The fund is sponsored by J.P. Morgan. It has amassed assets over $348.23 million, making it one of the average sized ETFs attempting to match the Mid Cap Blend segment of the US equity market.
Why Mid Cap Blend
Mid cap companies have market capitalization between $2 billion and $10 billion. They usually have higher growth prospects than large cap companies and are less volatile than small cap companies. Thus they have a nice balance of growth potential and stability.
Blend ETFs usually hold a mix of growth and value stocks as well as stocks that exhibit both value and growth characteristics.
Costs
When considering an ETF's total return, expense ratios are an important factor, and cheaper funds can significantly outperform their more expensive counterparts in the long term if all other factors remain equal.
Annual operating expenses for this ETF are 0.24%, putting it on par with most peer products in the space.
It has a 12-month trailing dividend yield of 1.82%.

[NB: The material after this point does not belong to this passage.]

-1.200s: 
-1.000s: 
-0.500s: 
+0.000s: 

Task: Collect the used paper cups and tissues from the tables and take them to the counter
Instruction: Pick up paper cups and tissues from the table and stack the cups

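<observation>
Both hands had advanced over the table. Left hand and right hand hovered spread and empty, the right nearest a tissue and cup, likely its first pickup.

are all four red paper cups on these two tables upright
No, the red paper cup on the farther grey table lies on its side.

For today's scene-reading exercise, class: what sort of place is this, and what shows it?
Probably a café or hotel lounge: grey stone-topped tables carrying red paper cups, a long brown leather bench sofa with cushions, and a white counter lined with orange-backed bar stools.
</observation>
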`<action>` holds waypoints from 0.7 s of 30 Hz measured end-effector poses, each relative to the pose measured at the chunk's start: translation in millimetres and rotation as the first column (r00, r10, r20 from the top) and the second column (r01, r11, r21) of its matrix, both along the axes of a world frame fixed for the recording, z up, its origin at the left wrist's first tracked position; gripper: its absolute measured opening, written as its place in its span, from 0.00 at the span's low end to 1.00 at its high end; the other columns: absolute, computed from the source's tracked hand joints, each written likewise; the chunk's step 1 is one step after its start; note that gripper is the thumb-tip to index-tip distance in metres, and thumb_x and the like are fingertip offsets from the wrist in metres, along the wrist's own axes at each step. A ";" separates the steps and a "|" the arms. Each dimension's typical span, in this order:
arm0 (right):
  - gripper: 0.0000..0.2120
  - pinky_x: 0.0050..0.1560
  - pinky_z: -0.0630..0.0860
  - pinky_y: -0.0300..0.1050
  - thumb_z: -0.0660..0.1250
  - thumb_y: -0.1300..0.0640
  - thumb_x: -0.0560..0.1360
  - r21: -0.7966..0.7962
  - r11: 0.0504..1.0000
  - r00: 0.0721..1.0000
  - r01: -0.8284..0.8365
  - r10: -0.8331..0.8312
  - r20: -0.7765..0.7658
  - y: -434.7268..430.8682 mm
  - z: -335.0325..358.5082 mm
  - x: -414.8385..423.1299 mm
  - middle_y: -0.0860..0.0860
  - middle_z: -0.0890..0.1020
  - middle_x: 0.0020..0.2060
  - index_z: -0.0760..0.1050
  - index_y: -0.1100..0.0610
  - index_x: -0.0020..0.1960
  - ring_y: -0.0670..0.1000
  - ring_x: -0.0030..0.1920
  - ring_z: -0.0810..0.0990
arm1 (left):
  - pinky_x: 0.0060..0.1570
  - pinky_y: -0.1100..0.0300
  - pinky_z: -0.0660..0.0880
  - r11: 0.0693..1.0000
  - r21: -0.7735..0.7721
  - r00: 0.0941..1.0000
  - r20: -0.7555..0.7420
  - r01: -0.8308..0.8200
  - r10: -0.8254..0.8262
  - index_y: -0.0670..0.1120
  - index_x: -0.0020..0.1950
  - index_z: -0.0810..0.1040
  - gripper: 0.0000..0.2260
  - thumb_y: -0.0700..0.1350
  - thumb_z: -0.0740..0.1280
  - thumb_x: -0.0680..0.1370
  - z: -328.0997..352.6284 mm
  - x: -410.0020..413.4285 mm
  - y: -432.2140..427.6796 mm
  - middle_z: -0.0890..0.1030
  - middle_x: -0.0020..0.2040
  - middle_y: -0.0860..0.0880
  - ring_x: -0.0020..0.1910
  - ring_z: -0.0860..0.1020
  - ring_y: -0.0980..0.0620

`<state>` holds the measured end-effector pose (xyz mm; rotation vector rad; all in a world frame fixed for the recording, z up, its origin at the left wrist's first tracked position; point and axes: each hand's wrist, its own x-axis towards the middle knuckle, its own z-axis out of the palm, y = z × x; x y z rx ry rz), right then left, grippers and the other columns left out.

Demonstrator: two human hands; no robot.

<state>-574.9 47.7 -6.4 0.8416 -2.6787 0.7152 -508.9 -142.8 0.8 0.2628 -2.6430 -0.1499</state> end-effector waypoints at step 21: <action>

Sector Exposure and Top Holdings
Even though ETFs offer diversified exposure that minimizes single stock risk, investors should also look at the actual holdings inside the fund. Luckily, most ETFs are very transparent products that disclose their holdings on a daily basis.

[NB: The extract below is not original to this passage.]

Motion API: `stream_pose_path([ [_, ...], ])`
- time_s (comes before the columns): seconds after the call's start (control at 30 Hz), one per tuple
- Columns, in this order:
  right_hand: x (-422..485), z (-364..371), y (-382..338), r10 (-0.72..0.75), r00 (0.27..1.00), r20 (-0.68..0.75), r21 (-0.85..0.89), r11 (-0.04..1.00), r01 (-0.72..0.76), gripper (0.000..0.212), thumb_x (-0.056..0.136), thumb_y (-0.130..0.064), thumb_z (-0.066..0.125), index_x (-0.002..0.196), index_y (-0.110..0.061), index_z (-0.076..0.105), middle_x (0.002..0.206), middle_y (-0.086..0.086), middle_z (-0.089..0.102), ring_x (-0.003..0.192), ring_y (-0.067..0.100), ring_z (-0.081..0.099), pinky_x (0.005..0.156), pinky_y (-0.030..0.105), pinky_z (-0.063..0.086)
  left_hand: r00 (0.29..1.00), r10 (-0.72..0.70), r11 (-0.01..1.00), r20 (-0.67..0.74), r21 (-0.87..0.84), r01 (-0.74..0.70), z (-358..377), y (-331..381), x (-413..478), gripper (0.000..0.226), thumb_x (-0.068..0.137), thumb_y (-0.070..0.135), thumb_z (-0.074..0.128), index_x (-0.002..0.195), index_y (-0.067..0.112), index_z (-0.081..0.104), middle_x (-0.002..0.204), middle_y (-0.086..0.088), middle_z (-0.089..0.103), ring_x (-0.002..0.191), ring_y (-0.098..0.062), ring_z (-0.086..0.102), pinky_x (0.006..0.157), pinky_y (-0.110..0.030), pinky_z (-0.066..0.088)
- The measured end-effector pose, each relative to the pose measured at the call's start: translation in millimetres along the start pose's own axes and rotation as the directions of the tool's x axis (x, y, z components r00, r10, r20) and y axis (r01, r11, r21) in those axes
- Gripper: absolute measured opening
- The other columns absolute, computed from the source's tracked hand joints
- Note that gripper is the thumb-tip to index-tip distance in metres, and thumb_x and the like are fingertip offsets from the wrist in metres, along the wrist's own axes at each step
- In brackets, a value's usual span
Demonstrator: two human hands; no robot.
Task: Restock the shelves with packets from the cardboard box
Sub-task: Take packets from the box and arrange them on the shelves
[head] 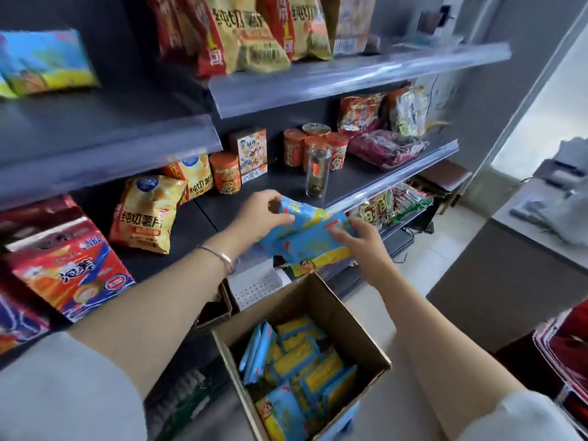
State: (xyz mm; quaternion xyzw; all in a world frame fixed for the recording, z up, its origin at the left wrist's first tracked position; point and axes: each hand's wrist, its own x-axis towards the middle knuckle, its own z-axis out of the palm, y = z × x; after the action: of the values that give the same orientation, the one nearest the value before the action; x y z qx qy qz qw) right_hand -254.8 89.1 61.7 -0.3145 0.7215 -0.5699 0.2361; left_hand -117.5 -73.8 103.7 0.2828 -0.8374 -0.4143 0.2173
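The dark shelves (350,78) fill most of the view, with snacks on every level. The middle shelf (280,189) has a big bare spot at its front, between a yellow chip bag (146,214) and a glass jar (316,170). I think that spot is where the new things go.

The cardboard box (321,300) stands open low down in front of the shelves, so it is easy to reach in. Many spare packets (302,361), blue and yellow, stand packed inside it.

A small stack of blue packets (311,230) is up in the air, just over the front edge of the middle shelf. Both hands hold it. The left hand (257,214) grips the left end with curled fingers, and the right hand (362,240) grips the right end. Using two hands likely keeps the slippery stack together.

A thin bracelet (222,257) sits on the left wrist.
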Motion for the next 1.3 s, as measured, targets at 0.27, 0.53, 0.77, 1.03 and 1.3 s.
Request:
stream_pose_path([
  [0.27,11.2,32.2,-145.0,-0.311,0.949,-0.043,0.197,0.929,0.314,0.016,0.083,-0.033,0.065,0.09,-0.019,0.068,0.092,0.015,0.067,0.081,0.032,0.063,0.073,0.052,0.051,0.867,0.351,0.935,-0.352,0.082,-0.345,-135.8,87.7,3.5,0.024,0.09,0.023,0.061,0.103,0.003,0.062,0.089,0.0,0.059,0.083,-0.012,0.053,0.074,-0.03,0.041],
  [0.53,47.9,118.5,-243.7,-0.455,0.89,0.006,0.35,0.835,0.424,0.007,0.092,-0.021,0.061,0.092,-0.015,0.064,0.097,0.01,0.068,0.094,0.027,0.068,0.082,0.043,0.055,0.831,0.404,0.887,-0.383,0.388,-0.252,-283.9,91.3,6.7,0.02,0.094,0.02,0.054,0.077,0.01,0.053,0.066,0.004,0.043,0.059,-0.007,0.036,0.051,-0.018,0.026],
  [0.77,94.8,234.8,-292.2,-0.407,0.912,0.055,0.432,0.833,0.346,0.031,0.091,-0.023,0.063,0.117,-0.007,0.056,0.106,0.011,0.068,0.087,0.021,0.071,0.067,0.031,0.057,0.886,0.256,0.86,-0.386,0.51,-0.026,-388.7,27.4,16.3,0.025,0.093,0.018,0.055,0.072,0.007,0.047,0.066,-0.002,0.041,0.061,-0.015,0.037,0.056,-0.028,0.027],
  [1.03,143.3,335.2,-304.7,-0.282,0.958,0.055,0.349,0.904,0.246,0.011,0.095,-0.018,0.057,0.103,-0.011,0.057,0.095,0.003,0.067,0.078,0.013,0.068,0.057,0.022,0.055,0.932,0.146,0.697,-0.33,0.703,0.14,-457.0,-37.9,33.5,0.023,0.087,0.027,0.064,0.108,0.017,0.064,0.102,0.002,0.061,0.097,-0.021,0.057,0.074,-0.033,0.044],
  [1.3,190.8,385.2,-303.4,-0.218,0.966,0.141,0.278,0.945,0.173,0.016,0.095,-0.017,0.055,0.108,-0.008,0.054,0.096,0.006,0.066,0.076,0.014,0.067,0.055,0.023,0.051,0.933,0.096,0.571,-0.347,0.787,0.234,-471.4,-68.3,46.2,0.016,0.091,0.032,0.056,0.107,0.027,0.055,0.107,0.006,0.059,0.097,-0.019,0.056,0.068,-0.03,0.038],
])
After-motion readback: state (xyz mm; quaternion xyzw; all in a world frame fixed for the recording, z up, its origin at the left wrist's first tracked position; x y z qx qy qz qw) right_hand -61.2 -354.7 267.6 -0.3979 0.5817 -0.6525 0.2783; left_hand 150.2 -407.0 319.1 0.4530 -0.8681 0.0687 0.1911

This ETF has heaviest allocation to the Industrials sector--about 13.90% of the portfolio. Information Technology and Healthcare round out the top three.
Looking at individual holdings, Builders Firstsource Inc (BLDR - Free Report) accounts for about 0.57% of total assets, followed by Manhattan Associates Inc (MANH - Free Report) and Molson Coors Beverage Co (TAP - Free Report) .
The top 10 holdings account for about 5.01% of total assets under management.
Performance and Risk
JPME seeks to match the performance of the Russell Midcap Diversified Factor Index before fees and expenses. The JP Morgan Diversified Factor US Mid Cap Equity Index utilizes a rules-based approach that combines risk-based portfolio construction with multi-factor security selection, including value, quality and momentum factors.
The ETF has added roughly 6.29% so far this year and is up about 7.17% in the last one year (as of 09/05/2023). In the past 52-week period, it has traded between $76.41 and $91.50.
The ETF has a beta of 1.05 and standard deviation of 17.51% for the trailing three-year period. With about 368 holdings, it effectively diversifies company-specific risk.
Alternatives
JPMorgan Diversified Return U.S. Mid Cap Equity ETF carries a Zacks ETF Rank of 3 (Hold), which is based on expected asset class return, expense ratio, and momentum, among other factors. Thus, JPME is a good option for those seeking exposure to the Style Box - Mid Cap Blend area of the market. Investors might also want to consider some other ETF options in the space.
The Vanguard Mid-Cap ETF (VO - Free Report) and the iShares Core S&P Mid-Cap ETF (IJH - Free Report) track a similar index. While Vanguard Mid-Cap ETF has $54.82 billion in assets, iShares Core S&P Mid-Cap ETF has $75.37 billion. VO has an expense ratio of 0.04% and IJH charges 0.05%.
Bottom-Line
Passively managed ETFs are becoming increasingly popular with institutional as well as retail investors due to their low cost, transparency, flexibility and tax efficiency. They are excellent vehicles for long term investors.
To learn more about this product and other ETFs, screen for products that match your investment objectives and read articles on latest developments in the ETF investing universe, please visit Zacks ETF Center.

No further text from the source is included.